Losi Filipo
- Full name: Losilosivale Filipo
- Born: 29 December 1997 (age 27)
- School: St Patrick's College, Silverstream

Rugby union career
- Position: Outside back

Provincial / State sides
- Years: Team / Apps / (Points)
- 2017–: Wellington / 22 / (50)

International career
- Years: Team / Apps / (Points)
- 2021–: Samoa / 1 / (0)

= Losi Filipo =

New Zealand-Samoan rugby union player (born 1997)

Losilosivale Filipo (born 29 December 1997) is a New Zealand rugby union player of Samoan descent.

==Early life and education==
Filipo hails from Porirua and was a boarder at St Patrick's College, Silverstream. He represented New Zealand under-16s in rugby league and was a New Zealand Schools rugby union player.

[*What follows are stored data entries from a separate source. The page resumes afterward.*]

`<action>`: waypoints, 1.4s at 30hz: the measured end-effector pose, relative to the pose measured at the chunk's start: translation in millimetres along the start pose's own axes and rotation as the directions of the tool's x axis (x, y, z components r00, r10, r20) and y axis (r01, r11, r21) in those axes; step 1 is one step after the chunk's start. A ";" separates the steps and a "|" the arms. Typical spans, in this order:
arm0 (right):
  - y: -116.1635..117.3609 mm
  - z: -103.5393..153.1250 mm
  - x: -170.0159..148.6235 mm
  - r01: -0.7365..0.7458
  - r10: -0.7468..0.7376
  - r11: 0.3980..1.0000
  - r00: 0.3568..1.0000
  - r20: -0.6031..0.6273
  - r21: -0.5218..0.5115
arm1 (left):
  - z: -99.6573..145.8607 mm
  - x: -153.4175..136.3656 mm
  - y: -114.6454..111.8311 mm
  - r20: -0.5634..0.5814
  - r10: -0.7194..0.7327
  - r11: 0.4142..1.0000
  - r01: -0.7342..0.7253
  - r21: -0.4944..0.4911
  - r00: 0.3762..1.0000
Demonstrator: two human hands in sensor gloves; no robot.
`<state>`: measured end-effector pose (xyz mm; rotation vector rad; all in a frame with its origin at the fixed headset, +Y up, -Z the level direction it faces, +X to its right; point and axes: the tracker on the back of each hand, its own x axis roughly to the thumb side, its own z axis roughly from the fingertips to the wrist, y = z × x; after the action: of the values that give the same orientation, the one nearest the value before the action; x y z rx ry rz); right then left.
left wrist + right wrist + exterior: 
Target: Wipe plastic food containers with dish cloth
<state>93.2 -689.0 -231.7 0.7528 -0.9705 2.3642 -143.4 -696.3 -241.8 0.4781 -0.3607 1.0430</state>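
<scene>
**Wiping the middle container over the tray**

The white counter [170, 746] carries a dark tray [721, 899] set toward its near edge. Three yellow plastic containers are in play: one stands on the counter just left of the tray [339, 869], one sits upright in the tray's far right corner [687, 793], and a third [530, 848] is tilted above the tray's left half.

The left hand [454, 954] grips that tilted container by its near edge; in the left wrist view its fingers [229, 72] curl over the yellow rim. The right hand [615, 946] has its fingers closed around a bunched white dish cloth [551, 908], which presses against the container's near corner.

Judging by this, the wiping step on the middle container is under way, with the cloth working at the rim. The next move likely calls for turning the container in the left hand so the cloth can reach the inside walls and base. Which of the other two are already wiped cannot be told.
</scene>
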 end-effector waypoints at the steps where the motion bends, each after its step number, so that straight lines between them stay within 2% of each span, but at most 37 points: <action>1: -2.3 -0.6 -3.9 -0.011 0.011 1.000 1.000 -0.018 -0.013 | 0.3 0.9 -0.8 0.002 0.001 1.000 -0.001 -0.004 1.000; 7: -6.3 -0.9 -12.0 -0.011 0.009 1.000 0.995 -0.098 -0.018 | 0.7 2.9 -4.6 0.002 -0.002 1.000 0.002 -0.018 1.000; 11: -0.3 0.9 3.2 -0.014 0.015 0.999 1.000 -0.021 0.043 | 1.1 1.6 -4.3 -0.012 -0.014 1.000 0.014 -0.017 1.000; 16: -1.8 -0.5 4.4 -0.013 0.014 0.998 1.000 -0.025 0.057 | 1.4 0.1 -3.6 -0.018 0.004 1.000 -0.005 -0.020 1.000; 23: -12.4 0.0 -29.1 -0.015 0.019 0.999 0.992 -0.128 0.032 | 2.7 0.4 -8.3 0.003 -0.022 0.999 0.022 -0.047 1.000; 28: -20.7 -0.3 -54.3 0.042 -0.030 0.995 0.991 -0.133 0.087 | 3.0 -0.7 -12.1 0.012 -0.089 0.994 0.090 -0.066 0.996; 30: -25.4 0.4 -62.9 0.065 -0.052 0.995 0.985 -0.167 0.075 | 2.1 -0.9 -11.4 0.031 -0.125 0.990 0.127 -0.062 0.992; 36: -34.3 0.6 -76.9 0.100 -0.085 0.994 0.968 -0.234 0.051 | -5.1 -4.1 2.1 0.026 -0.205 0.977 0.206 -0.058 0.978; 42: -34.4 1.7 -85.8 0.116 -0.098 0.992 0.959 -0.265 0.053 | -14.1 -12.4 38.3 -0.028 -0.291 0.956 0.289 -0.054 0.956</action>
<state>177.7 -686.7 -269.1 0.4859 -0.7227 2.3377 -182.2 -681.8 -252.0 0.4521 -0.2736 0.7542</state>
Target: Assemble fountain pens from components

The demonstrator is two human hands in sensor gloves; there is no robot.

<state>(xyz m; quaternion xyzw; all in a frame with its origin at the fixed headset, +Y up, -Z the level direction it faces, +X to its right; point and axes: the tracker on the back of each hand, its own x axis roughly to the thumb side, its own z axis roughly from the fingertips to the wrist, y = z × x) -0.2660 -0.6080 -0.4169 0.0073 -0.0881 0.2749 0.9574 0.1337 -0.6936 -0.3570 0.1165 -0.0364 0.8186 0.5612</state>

When he was 17, Filipo got charged with assaulting four people, two of them female, during a fight in central Wellington. He was discharged without conviction by a district court judge who took into account Filipo's future rugby prospects had he been convicted, a decision that prompted public outcry. Police appealed the ruling to the High Court and Filipo was subsequently sentenced to nine months supervision.

==Sporting career==
Filipo, an outside back, made his Wellington provincial debut in 2017. He is a former Samoa under-20s captain and in 2019 was named in a New Zealand Sevens development squad. In 2021, Filipo debuted for Samoa in a win over Tonga at Waikato Stadium, which secured the country's qualification for the 2023 World Cup.